Corn is beginning to occupy large areas of the Bekaa Valley after the Russian invasion of Ukraine forced an end to purchases of Ukrainian corn. [Nohad Topalian/Al-Mashareq]

A painful blow to farmers

"The losses incurred by farmers as a result of the suspension of exports to Saudi Arabia on account of the drug smuggling are massive," Lebanese Farmers' Association president Antoine Howayek told Al-Mashareq.

He blamed Hizbullah for the demise of Lebanon's economic relationship with Saudi Arabia.

Lebanon's agricultural exports to the Gulf states in 2020 "amounted to 312,600 tonnes, at a value of $145 million", he said, of which 50,000 tonnes -- $24 million in value -- went to Saudi Arabia.

Drug smuggling in shipments of agricultural produce "was a painful blow to us, at a time when the state did not take measures, such as controlling the borders with Syria, to enable us to reroute the export of our produce", Howayek added.

He said Saudi Arabia will not resume importing agricultural products until the border with Syria is brought under control and drug smuggling stops.

Meanwhile, the agricultural sector's annual losses amount to "hundreds of millions of dollars from the Saudi and Gulf markets", he said.

In Arsal, a region renowned for the cultivation of cherries, apricots, vegetables and herbs, farmer Mahmoud al-Flaiti bemoaned the ongoing export ban.

"We are farmers," he told Al-Mashareq. "We are incurring thousands of dollars in losses, and the crops are piling up."

"We live daily under the spectre of the loss of our crops, because the Lebanese market can no longer bear price hikes because of the severe financial crisis that has affected every home," al-Flaiti said.

Drug smuggling's harmful impact

Tony Tohme, who heads the economic committee of the Chamber of Commerce, Industry and Agriculture in Zahle and the Bekaa, is one of the largest exporters of potatoes and table grapes to Saudi Arabia and the Gulf.

Thousands of local farmers relied on the export of their produce to the Gulf, he told Al-Mashareq.

"The export of drugs from and through Lebanon to Saudi Arabia has harmed the export of our produce -- as if the impact of the economic and financial crisis on us were not enough," Tohme said.

It has also damaged Lebanon's historical economic relations with Saudi Arabia and the Gulf, he added.

Behind the drug smuggling are "organised networks engaging in money-laundering and bringing dollars [into Lebanon] amid the proliferation of Captagon factories in regime-controlled areas of Syria", Tohme said.

He noted that Hizbullah, which has been implicated in drug production and trafficking, "controls the illegal crossings between the two countries".

"We, as farmers and exporters, paid a heavy price for the drug smuggling," he said.

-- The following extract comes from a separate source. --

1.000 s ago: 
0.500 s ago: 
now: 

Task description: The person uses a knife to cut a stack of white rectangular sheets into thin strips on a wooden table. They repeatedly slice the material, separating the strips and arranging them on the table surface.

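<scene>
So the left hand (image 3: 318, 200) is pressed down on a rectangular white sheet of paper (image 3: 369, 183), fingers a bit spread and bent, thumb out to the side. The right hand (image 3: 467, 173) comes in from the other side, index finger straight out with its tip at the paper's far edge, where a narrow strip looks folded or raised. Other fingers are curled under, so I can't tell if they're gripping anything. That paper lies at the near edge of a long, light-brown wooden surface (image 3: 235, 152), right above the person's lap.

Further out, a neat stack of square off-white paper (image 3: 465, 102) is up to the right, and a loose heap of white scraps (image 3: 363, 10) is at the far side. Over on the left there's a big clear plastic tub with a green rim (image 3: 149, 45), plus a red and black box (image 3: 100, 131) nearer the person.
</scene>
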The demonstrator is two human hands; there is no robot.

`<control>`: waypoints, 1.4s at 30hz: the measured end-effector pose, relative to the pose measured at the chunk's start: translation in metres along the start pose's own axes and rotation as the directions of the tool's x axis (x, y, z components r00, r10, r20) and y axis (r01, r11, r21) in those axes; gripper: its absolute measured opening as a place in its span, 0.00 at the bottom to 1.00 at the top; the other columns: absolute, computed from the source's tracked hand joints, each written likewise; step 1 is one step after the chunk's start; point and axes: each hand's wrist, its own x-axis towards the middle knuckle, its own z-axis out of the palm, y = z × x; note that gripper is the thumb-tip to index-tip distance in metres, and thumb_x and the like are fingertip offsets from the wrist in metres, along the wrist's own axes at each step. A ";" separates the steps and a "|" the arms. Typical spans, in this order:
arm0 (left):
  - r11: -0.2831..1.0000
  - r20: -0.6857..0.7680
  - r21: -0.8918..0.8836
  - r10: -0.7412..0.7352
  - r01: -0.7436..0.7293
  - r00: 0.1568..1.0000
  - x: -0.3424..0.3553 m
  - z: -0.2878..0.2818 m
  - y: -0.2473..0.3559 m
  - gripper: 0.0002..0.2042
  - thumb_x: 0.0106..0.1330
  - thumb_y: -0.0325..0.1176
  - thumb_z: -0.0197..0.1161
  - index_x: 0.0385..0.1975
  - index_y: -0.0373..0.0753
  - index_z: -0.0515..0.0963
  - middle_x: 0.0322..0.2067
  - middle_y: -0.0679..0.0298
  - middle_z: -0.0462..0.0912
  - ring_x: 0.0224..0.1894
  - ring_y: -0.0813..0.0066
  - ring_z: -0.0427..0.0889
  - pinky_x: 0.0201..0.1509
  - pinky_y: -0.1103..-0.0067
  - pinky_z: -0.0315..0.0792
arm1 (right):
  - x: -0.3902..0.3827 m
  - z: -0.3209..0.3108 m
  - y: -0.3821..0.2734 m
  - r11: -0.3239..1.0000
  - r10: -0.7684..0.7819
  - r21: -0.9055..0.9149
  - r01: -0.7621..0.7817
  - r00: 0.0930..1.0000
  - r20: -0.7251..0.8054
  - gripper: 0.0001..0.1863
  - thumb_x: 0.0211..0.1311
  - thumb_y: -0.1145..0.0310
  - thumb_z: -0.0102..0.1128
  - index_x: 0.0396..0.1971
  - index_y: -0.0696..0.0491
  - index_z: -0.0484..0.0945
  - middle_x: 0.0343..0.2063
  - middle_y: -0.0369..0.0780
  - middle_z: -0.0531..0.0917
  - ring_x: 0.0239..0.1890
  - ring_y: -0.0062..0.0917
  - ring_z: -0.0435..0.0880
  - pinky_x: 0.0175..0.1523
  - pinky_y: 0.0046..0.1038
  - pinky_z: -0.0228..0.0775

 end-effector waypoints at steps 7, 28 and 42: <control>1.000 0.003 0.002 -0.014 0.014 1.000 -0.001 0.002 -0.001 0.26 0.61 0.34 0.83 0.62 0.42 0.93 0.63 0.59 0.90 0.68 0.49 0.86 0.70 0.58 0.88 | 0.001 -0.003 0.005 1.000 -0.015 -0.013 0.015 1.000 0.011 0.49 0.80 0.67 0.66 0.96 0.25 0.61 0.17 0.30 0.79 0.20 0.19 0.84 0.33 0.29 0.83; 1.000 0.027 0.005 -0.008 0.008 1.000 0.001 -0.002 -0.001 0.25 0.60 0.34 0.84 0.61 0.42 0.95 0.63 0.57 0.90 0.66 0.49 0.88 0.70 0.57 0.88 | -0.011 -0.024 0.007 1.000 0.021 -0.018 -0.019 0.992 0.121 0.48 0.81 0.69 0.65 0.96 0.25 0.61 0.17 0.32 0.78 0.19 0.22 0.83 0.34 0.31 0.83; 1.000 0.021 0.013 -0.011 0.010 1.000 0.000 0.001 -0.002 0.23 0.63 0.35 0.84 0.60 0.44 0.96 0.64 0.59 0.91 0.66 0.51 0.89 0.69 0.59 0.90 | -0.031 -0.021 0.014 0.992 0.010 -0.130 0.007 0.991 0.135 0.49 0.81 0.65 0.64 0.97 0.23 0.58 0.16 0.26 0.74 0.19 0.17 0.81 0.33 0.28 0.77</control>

"We have incurred billions of dollars in losses since Saudi Arabia and some Gulf countries suspended the import of our produce, and we may reach a point when we won't be able to continue on, especially in the Bekaa Valley."

The Bekaa Valley accounts for 43% of Lebanon's land mass, and 80% of the valley's population works in agriculture.

The Gulf market, and specifically the Saudi one, "was one of the most important markets for Lebanese agricultural and industrial products", economic writer Antoine Farah said.

"It was the main pillar for supporting Lebanese exports, and consequently the closure of the Saudi market had a devastating impact on the Lebanese economy."

"The closure of the Saudi market to Lebanese agricultural products is a consequence of Hizbullah's political practices and its actions related to the ... smuggling of drugs into the kingdom," he said.